Terminada así la acción, el pueblo canta el Salmo 103, «Bendice, alma mía, al Señor», o algún otro de acción de gracias, que acabado, se recita una de las bendiciones antes mencionadas, y así se levantan de la Mesa y se van.

 

AL LECTOR

 

SI es que alguien se maravillaría de por qué seguimos este Orden en lugar de cualquier otro en la administración de este Sacramento, que considere diligentemente que ante todo renunciamos por completo al error de los papistas; en segundo lugar, devolvemos al Sacramento su propia sustancia, y a Cristo el lugar que le corresponde.
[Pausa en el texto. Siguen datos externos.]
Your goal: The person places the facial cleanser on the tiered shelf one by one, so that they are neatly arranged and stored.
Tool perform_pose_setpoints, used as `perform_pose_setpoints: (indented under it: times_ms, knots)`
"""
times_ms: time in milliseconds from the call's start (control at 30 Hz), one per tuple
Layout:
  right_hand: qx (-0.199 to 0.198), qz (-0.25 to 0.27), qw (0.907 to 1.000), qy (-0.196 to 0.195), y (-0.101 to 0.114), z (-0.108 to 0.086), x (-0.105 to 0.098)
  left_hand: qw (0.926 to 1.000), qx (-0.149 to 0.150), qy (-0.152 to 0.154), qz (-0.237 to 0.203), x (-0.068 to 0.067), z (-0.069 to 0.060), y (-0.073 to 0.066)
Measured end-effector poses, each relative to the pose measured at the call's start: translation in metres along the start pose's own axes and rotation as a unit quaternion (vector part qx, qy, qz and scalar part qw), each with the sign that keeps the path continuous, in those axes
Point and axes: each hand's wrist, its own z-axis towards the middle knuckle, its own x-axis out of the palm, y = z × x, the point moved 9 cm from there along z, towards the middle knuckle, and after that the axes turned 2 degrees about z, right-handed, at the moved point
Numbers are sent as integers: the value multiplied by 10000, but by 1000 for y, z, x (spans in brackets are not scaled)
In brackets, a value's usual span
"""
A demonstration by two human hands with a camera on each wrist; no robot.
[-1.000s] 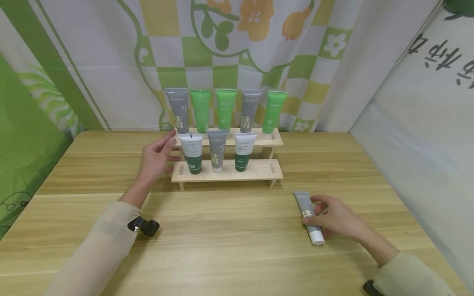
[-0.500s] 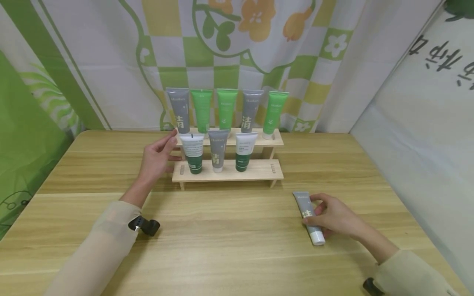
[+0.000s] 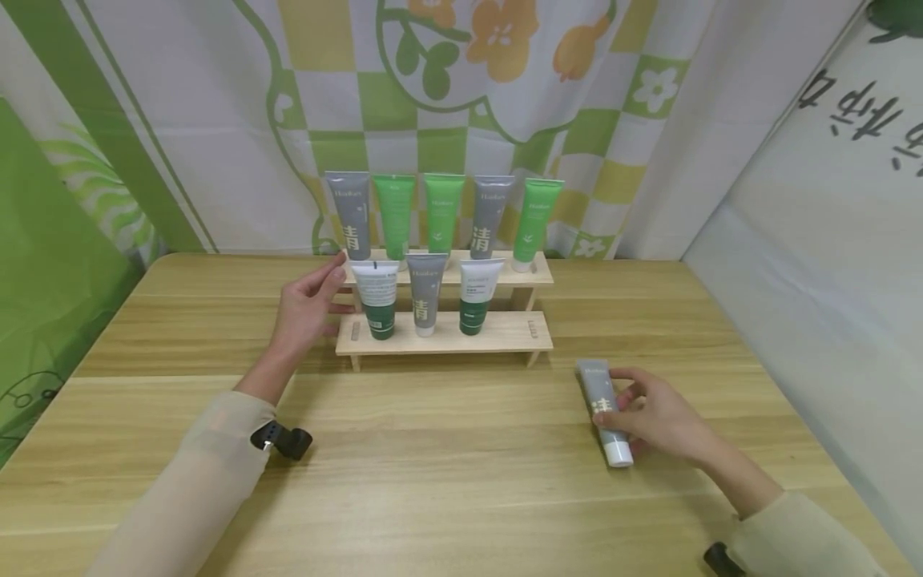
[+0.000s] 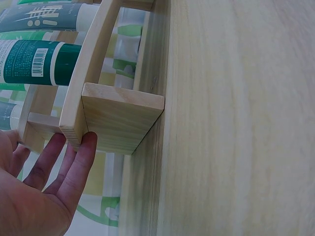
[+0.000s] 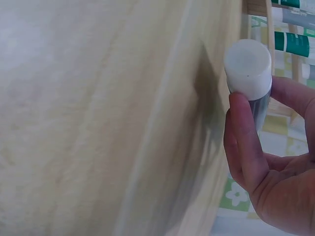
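Note:
My right hand (image 3: pixel 667 421) pinches a grey squeeze tube (image 3: pixel 600 391) with a white cap (image 5: pixel 247 69), thumb on one side and fingers on the other. The tube is slightly above the table, its cap towards me. At the left end of a two-tier wooden display rack (image 3: pixel 505 343), my left hand (image 3: pixel 306 308) touches the rack with its fingers fairly straight. In the left wrist view, fingertips (image 4: pixel 88 140) rest against the end of a shelf. Grey tubes (image 3: pixel 349 212) and green tubes (image 3: pixel 442 210) stand on the upper tier; a grey tube (image 3: pixel 425 292) stands between two white-and-green tubes (image 3: pixel 473 308) below.
The rack stands on a wooden table (image 3: pixel 404 481) towards its far side. Behind it hangs a patterned curtain (image 3: pixel 447 96). A white panel with dark writing (image 3: pixel 829 216) borders the table on the right, and green cloth (image 3: pixel 50 264) on the left.
My right hand has lifted the grey tube slightly off the table and tilted its cap down. The left hand and the rack have stayed in place.

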Motion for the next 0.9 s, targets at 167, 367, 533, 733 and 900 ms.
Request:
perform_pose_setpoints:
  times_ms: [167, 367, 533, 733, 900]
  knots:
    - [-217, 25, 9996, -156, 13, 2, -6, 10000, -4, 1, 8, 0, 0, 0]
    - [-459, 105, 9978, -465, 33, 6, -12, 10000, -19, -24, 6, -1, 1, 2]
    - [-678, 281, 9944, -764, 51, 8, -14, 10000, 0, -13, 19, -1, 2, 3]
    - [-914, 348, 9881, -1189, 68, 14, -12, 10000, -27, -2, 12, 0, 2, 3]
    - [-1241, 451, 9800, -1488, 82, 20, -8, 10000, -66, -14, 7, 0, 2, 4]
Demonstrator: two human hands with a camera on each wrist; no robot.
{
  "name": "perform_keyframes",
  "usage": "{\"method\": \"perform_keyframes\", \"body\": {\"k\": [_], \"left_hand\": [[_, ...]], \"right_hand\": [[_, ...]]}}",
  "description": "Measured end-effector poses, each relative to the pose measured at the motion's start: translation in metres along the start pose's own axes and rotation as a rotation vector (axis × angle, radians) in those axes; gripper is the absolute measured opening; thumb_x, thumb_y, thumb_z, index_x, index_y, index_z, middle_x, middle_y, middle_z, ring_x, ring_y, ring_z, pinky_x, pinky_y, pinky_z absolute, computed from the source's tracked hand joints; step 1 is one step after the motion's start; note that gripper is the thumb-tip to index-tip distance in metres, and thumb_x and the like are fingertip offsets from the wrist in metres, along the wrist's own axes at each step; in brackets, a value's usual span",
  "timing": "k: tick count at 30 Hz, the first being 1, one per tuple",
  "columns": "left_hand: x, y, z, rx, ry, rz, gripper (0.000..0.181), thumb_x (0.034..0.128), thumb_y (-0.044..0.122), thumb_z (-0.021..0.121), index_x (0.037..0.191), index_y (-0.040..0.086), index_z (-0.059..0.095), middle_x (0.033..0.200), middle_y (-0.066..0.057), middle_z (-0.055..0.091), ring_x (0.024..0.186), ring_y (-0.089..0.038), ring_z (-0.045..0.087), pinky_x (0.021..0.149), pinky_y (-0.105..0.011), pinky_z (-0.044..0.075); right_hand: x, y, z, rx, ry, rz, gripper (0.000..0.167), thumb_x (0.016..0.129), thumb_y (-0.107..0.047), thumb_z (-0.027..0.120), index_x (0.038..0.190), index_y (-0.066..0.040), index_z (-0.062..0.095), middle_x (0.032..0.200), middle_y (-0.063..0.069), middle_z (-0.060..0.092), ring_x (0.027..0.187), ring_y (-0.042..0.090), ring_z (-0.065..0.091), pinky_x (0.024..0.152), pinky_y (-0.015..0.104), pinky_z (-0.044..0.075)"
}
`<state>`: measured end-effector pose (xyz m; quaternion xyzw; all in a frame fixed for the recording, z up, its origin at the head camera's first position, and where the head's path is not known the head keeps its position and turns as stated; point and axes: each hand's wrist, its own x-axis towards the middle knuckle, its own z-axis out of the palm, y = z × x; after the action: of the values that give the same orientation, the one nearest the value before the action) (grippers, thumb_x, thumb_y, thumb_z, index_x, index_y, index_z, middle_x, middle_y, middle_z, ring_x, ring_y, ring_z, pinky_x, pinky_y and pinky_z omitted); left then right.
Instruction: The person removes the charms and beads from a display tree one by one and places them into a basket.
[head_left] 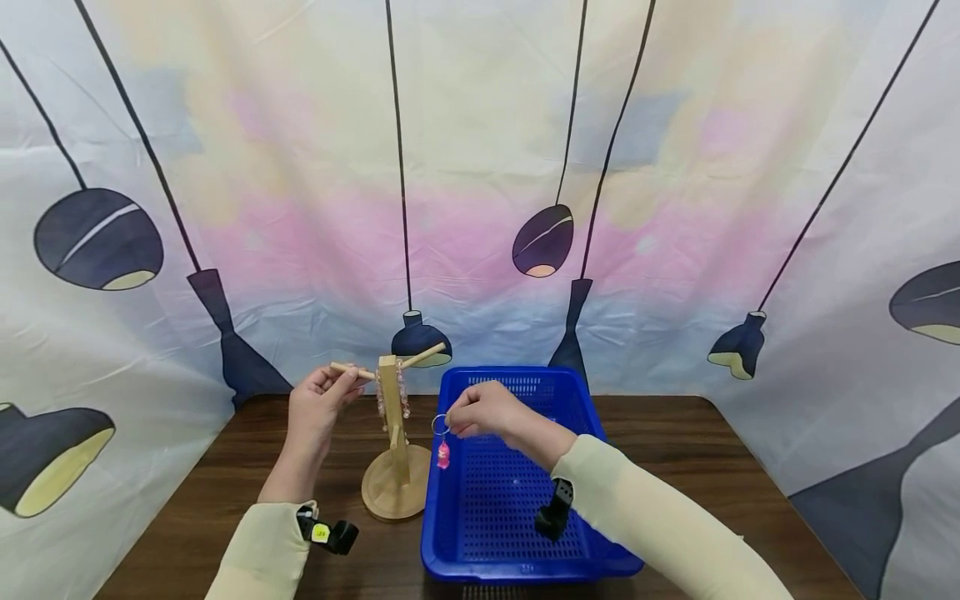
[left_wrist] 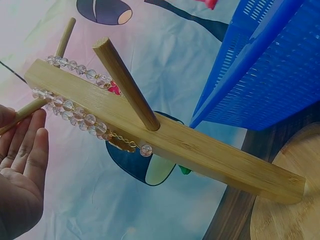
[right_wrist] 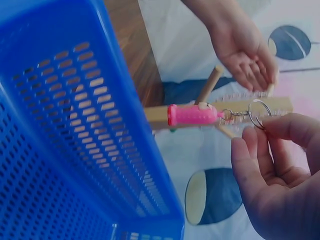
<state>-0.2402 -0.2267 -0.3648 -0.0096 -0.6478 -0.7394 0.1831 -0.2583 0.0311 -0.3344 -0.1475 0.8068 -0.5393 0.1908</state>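
Note:
A wooden stand with a round base and several pegs holds beaded bracelets near its top. My left hand pinches the stand's left peg between thumb and fingers. My right hand pinches the metal ring of a keychain between thumb and index finger. From the ring's short chain hangs a pink figure, in front of the basket's left rim and to the right of the stand. In the right wrist view the figure overlaps the stand's post.
A blue perforated basket stands right of the stand on the dark wood table, with my right forearm over it. Behind the table hangs a cloth printed with lamps. Something green shows behind the post.

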Motion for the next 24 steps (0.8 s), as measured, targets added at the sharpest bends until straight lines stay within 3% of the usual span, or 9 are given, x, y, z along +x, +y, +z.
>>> {"method": "perform_keyframes", "body": {"k": [7,13,24], "left_hand": [[0.000,0.000,0.001,0.001,0.009,-0.015,0.013,0.1026,0.016,0.064,0.094,0.023,0.069,0.085,0.019,0.075,0.085,0.005,0.074,0.080,-0.014,0.061],[0.000,0.001,0.002,0.001,0.012,-0.034,0.016,0.1022,0.016,0.064,0.091,0.025,0.070,0.085,0.020,0.075,0.085,0.005,0.073,0.081,-0.014,0.062],[-0.001,0.003,0.002,-0.005,0.027,-0.039,0.020,0.1024,0.015,0.064,0.088,0.027,0.070,0.083,0.020,0.075,0.083,0.005,0.073,0.079,-0.014,0.061]], "right_hand": [[0.004,0.014,-0.011,-0.041,-0.024,0.034,0.010,0.093,-0.005,0.070,0.096,0.004,0.074,0.107,0.016,0.076,0.095,0.026,0.075,0.092,0.040,0.065],[0.008,0.030,-0.016,-0.035,-0.034,0.067,0.011,0.091,-0.004,0.070,0.096,0.005,0.074,0.110,0.017,0.076,0.091,0.023,0.074,0.096,0.045,0.063],[0.015,0.060,-0.013,-0.001,-0.062,0.106,0.009,0.090,-0.001,0.070,0.092,0.007,0.074,0.090,0.011,0.075,0.074,0.013,0.068,0.085,0.038,0.066]]}}
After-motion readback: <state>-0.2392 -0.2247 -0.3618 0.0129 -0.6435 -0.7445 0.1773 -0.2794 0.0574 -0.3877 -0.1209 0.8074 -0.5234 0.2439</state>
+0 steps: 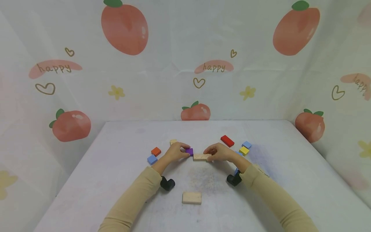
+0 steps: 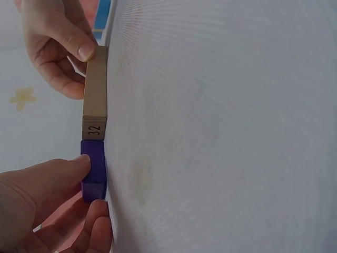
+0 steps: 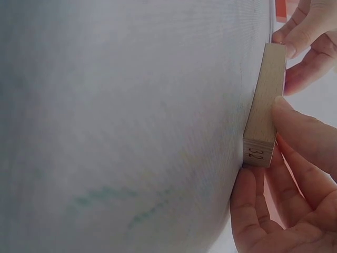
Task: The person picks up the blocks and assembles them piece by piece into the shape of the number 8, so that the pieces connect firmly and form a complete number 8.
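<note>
My left hand [image 1: 176, 152] pinches a small purple block [image 1: 189, 152] on the tabletop, thumb on its near side. Right beside it, a long plain wooden block [image 1: 200, 157] lies flat, gripped near its right end by my right hand [image 1: 221, 152]. In the left wrist view the purple block [image 2: 95, 163] meets the wooden block's end marked 32 [image 2: 95, 128]. The right wrist view has the thumb on the wooden block [image 3: 263, 105] and fingers round its near end; the purple block is mostly hidden there.
Another wooden block [image 1: 192, 198] lies nearer me. To the left are an orange block [image 1: 156, 151], a blue block [image 1: 152, 159] and a pale striped block [image 1: 173, 141]. A red block [image 1: 227, 140], yellow block [image 1: 244, 151] and several blue blocks [image 1: 246, 145] lie right.
</note>
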Available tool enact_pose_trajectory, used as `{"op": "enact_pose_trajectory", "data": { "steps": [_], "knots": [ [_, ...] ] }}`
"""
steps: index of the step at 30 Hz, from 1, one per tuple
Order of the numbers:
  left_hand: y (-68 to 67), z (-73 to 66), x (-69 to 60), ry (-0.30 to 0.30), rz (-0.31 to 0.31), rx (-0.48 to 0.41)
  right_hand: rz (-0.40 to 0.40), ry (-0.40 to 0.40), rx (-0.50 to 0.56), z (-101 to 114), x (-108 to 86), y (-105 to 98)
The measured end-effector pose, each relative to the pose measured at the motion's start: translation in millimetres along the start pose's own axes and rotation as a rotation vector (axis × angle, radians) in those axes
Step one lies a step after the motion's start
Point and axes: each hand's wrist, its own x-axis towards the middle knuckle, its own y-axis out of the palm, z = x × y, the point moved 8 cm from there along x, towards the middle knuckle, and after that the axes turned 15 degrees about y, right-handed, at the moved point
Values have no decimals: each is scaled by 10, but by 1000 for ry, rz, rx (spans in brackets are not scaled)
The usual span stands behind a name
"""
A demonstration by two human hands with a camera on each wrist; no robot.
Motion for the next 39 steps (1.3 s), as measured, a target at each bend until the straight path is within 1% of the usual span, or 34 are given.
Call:
{"op": "enact_pose_trajectory", "data": {
  "steps": [5, 11, 17, 21, 25, 30, 33, 36, 39],
  "knots": [
    [8, 4, -1, 3, 6, -1, 4, -1, 0, 7, -6, -1],
    [-6, -11, 0, 12, -1, 6, 4, 9, 3, 7, -10, -1],
    [-13, -9, -2, 5, -2, 7, 5, 0, -2, 2, -1, 2],
    [-12, -10, -13, -4, 0, -9, 4, 3, 0, -5, 7, 4],
    [-29, -28, -30, 7, -4, -19, 4, 12, 3, -15, 10, 11],
    [-136, -53, -55, 50, -44, -7, 2, 23, 8, -29, 12, 17],
    [-229, -42, -89, 58, -68, -19, 1, 21, 12, -29, 11, 15],
    [-340, -29, -149, 66, -89, -35, 2, 15, 11, -25, 9, 13],
    [-470, 7, -247, 56, -116, -54, 4, 9, 15, -22, 7, 14]
  ]
}}
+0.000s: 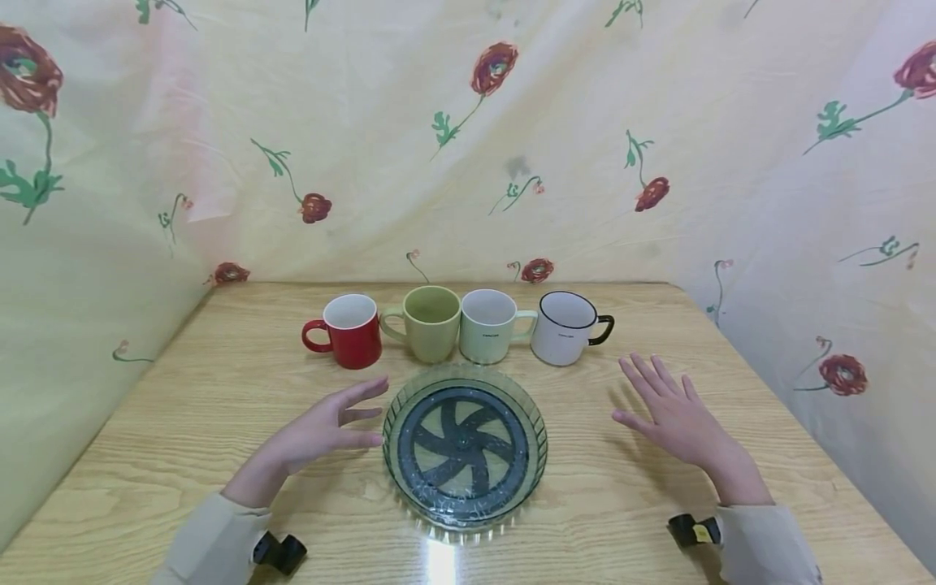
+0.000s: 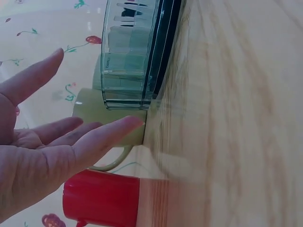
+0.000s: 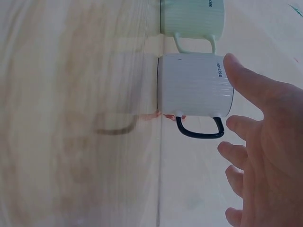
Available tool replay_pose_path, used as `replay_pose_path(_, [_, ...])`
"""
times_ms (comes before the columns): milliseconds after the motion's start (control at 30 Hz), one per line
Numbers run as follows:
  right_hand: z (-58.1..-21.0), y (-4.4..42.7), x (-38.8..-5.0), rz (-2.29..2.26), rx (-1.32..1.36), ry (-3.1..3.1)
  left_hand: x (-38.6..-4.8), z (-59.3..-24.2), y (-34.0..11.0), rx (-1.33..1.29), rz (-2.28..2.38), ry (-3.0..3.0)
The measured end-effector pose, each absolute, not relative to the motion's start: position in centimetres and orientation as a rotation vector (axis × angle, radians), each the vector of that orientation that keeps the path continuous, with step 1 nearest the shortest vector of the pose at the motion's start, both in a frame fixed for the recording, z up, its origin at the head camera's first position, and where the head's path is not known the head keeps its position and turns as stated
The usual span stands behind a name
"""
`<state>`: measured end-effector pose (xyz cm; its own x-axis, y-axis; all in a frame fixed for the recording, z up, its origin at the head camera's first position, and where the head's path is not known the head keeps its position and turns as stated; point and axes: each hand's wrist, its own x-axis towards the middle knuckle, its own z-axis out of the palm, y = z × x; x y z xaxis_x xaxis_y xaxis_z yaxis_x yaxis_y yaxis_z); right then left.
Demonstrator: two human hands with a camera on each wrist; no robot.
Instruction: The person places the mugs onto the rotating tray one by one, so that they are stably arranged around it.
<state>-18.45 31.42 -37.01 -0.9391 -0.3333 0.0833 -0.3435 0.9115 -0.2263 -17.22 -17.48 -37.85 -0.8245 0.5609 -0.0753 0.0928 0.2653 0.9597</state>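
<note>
Glass dish (image 1: pixel 537 439): I have it on the wooden table (image 1: pixel 600 528), mid-view and upright, just in front of the mugs; a dark spoked disc (image 1: pixel 464 443) shows at its base, though I can't tell whether inside or underneath.
Left hand (image 1: pixel 329 426): just beside the dish's left rim, fingers spread, thumb apart from them; my left wrist feed shows a narrow gap to the glass.
Right hand (image 1: pixel 680 422): well apart from the dish, over the table on my right, fingers spread; its nearest thing is the white mug.
White mug (image 1: pixel 561 333): right end of the row, black rim, black handle pointing right.
Other mugs: leftward I count a mint mug (image 1: pixel 485 331), an olive mug (image 1: pixel 433 329) and a red mug (image 1: pixel 356 340), all upright.
Backdrop: a floral cloth (image 1: pixel 366 122) hangs behind the table.
</note>
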Motion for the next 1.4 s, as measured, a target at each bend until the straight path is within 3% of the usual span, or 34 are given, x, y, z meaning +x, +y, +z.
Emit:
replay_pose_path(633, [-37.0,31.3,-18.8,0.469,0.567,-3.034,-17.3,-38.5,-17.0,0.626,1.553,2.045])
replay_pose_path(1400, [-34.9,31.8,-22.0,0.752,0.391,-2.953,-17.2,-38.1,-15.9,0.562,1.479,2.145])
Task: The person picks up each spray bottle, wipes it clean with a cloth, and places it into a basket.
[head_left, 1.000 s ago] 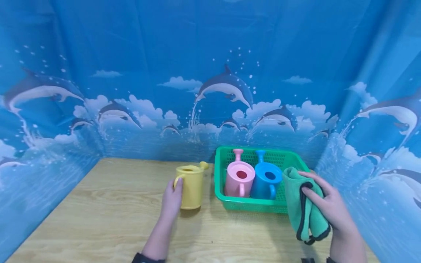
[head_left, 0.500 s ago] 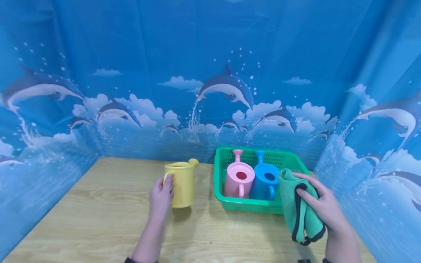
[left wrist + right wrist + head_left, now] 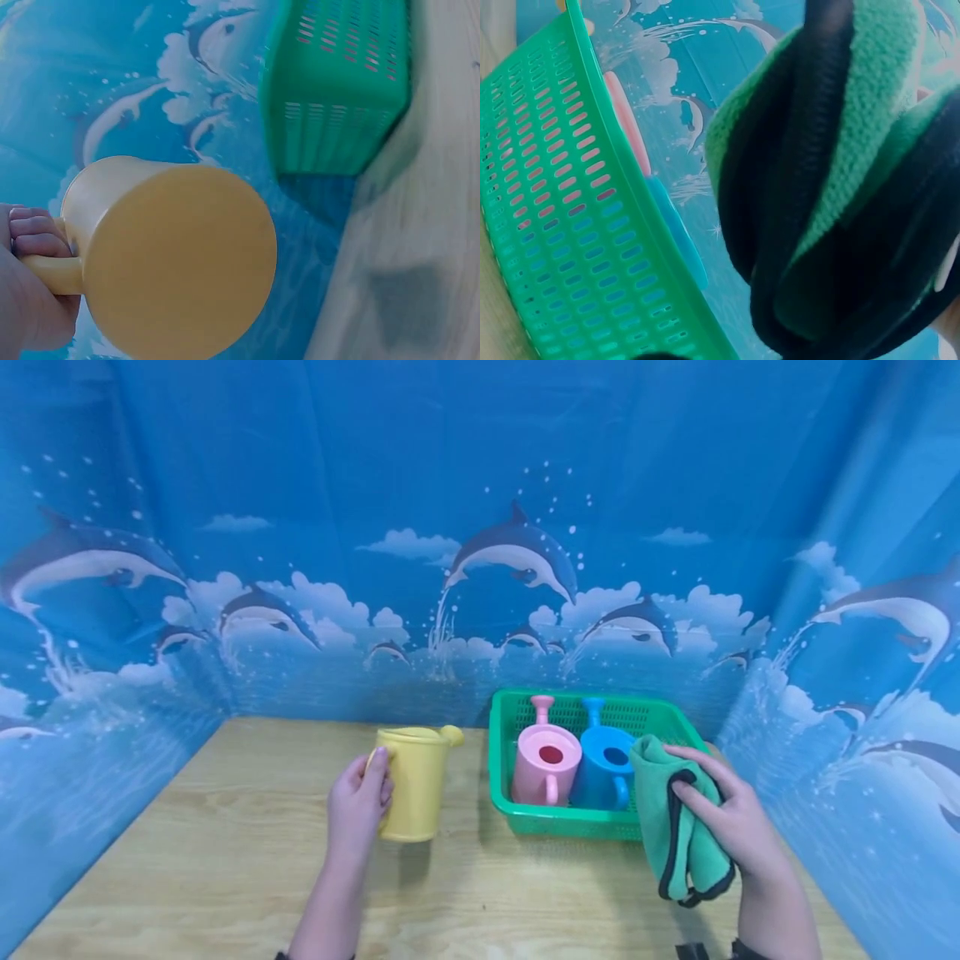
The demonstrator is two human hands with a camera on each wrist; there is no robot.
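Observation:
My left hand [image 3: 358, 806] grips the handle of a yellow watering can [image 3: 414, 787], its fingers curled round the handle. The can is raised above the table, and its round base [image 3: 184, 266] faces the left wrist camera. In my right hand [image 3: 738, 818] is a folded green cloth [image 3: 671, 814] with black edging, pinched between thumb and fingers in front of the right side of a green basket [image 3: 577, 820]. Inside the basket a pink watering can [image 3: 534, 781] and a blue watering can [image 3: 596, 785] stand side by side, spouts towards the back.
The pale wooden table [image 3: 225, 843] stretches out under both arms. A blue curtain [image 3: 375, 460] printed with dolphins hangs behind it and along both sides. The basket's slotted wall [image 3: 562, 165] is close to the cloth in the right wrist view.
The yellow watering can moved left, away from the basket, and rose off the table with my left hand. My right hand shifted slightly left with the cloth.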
Y en cuanto a las palabras de la Cena del Señor, las recitamos, no porque deban cambiar la sustancia del pan o del vino, o porque la repetición de las mismas, con la intención del sacrificador, deba hacer el Sacramento, como creen falsamente los papistas, sino que se leen y pronuncian para enseñarnos cómo comportarnos en esa acción, y para que Cristo pueda testificar a nuestra fe, como si fuera con Su propia boca, que Él ha ordenado estas señales para nuestro uso y comodidad espiritual; primero, por lo tanto, nos examinamos a nosotros mismos, según la regla de San Pablo, y preparamos nuestras mentes para que seamos dignos participantes de tan altos misterios; luego, tomando el pan, damos gracias, lo partimos y repartimos como Cristo nuestro Salvador nos ha enseñado; en fin, acabada la administración, volvemos a dar gracias conforme a su ejemplo, para que sin Su palabra y mandato nada se pretenda en esta santa acción.